For the Birds Radio Program: Dr. Ruth of Ornithology Pt. 1: Bird "Equipment"

Original Air Date: April 16, 2007 Rerun Dates: April 14, 2008

Laura explains why she’s called the Dr. Ruth of Ornithology, and talks about how bird bodies work.

Duration: 4′05″
  • biology

Transcript

Since I started producing “For the Birds” in 1986, people have been identifying me with birds and calling me the bird lady. And after I answered some questions about bird reproduction, first for librarians and in various speaking programs, and then on one memorable occasion when fact checkers from the Comedy Central program “Win Ben Stein’s Money” called me up on the phone, people have been calling me the Dr. Ruth of Ornithology. As such, I’ve found myself answering a host of questions of a rather personal nature about birds. This week, as more and more thoughts of birds lean toward the birds and the bees, I’m going to be clearing up several of these private issues.

First of all, of course, comes that most basic question of all—which came first, the chicken or the egg? All birds come from eggs, of course, and those eggs are laid by birds. Reptiles, amphibians, fish, and many other animals come from eggs, too. The first birds came from dinosaur stock, so it’s reasonable to believe that the very first bird of all came from an egg that came from something a bit more reptilian. Which proves beyond the shadow of a doubt that the egg came before the bird.

That of course skirts an essential question—where do those eggs come from. One time after I’d given a program at an assisted living home and was answering questions, a frail, tiny woman in a wheelchair raised her hand and said, in a wavering voice, “There’s something I’ve been wondering about for 87 years. How do birds.. How do they… you know—how do they … do it?

This is actually a bit more complicated a question than you might think, so I guess we have to start at the very beginning, with the basic equipment. Male birds have two testes, which are both internal (so avian sperm are designed to survive at very high temperatures, and males don’t need to worry about their fertility if they jump on a bicycle now and then).

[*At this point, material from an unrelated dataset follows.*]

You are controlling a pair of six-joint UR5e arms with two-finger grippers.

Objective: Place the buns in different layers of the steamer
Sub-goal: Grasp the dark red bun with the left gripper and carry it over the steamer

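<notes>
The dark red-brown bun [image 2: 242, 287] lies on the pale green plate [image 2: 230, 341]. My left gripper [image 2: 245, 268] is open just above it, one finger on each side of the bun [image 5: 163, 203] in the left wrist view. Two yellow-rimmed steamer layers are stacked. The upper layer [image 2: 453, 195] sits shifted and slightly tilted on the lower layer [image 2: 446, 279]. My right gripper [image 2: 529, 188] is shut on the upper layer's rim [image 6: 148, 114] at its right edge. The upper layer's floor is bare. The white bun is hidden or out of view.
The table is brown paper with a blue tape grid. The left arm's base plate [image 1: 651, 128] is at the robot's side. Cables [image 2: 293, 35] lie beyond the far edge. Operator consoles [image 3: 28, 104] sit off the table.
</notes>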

The testes are connected via the vas deferens to a chamber called the cloaca. The cloaca is sort of the vestibule entry into the whole house, with those two hallways to the testes, the ureters working like hallways leading to the kidneys, and the much larger doorway into the large intestine. So it’s very important for birds to poop before getting romantic, to clean out the foyer before company arrives, so to speak, but since birds can poop at the drop of a hat (meaning on your head the moment your hat falls off) this does not represent any hardship.

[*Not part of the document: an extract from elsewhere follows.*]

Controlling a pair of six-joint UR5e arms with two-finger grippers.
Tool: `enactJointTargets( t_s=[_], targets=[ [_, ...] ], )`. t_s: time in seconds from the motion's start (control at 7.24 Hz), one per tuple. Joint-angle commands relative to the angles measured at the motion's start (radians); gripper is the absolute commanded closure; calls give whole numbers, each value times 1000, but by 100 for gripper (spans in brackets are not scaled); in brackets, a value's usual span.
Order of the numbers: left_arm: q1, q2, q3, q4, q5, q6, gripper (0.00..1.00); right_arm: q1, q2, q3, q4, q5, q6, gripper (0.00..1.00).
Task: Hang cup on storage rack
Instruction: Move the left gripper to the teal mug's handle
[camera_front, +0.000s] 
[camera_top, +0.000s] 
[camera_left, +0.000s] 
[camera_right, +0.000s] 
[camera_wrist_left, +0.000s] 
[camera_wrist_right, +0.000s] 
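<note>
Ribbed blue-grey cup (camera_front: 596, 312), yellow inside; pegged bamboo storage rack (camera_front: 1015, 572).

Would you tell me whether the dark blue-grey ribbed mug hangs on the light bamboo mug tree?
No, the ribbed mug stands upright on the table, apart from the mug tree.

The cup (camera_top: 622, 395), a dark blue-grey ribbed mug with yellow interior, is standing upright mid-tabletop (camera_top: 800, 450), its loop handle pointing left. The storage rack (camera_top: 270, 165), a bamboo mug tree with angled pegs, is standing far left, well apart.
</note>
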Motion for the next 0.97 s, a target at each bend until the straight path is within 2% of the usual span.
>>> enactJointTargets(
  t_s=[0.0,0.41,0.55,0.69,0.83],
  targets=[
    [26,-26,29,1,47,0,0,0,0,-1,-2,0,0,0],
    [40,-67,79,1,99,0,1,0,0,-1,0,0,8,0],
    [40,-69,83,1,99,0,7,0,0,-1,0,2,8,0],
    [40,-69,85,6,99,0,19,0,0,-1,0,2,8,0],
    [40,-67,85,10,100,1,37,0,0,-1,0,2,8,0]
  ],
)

Female birds have only one functional ovary–if they had two and managed to ovulate through both, they’d end up with scrambled eggs inside. The ovary is connected to the cloaca via the oviduct. During the nesting season, female birds usually ovulate every day or two. The ovary looks quite a bit like a teenie tiny cluster of grapes, only a couple of grapes are double the size of the rest, and one is HUGE. That huge one is still just a single cell, which just happens to be the whole yolk of the next ovum to be ovulated.